• **THE PROBLEM**
The listing that follows should be copied in full and exactly, with no pictures.

• **RECORDED INFORMATION**
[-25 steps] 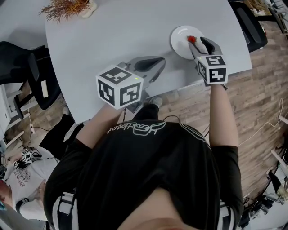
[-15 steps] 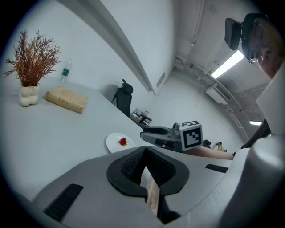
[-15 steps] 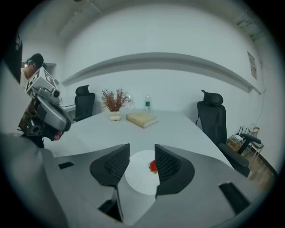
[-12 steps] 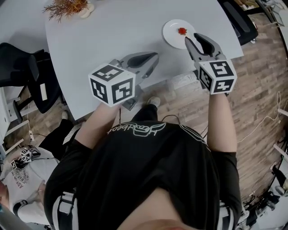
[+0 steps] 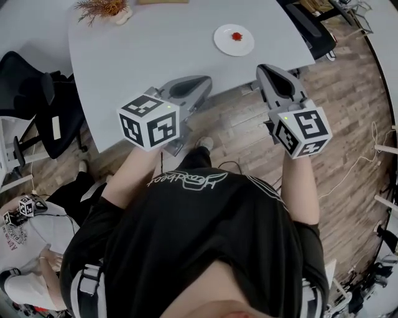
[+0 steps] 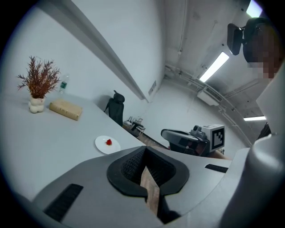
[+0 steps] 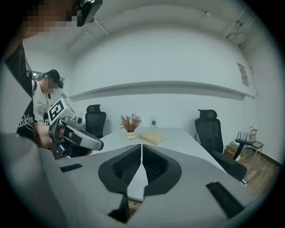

• **RESPONSE TO THIS TASK**
[-25 steps] 
[-15 steps] 
[-15 steps] 
[-12 steps] 
[+0 steps] 
[+0 steps] 
[+0 steps] 

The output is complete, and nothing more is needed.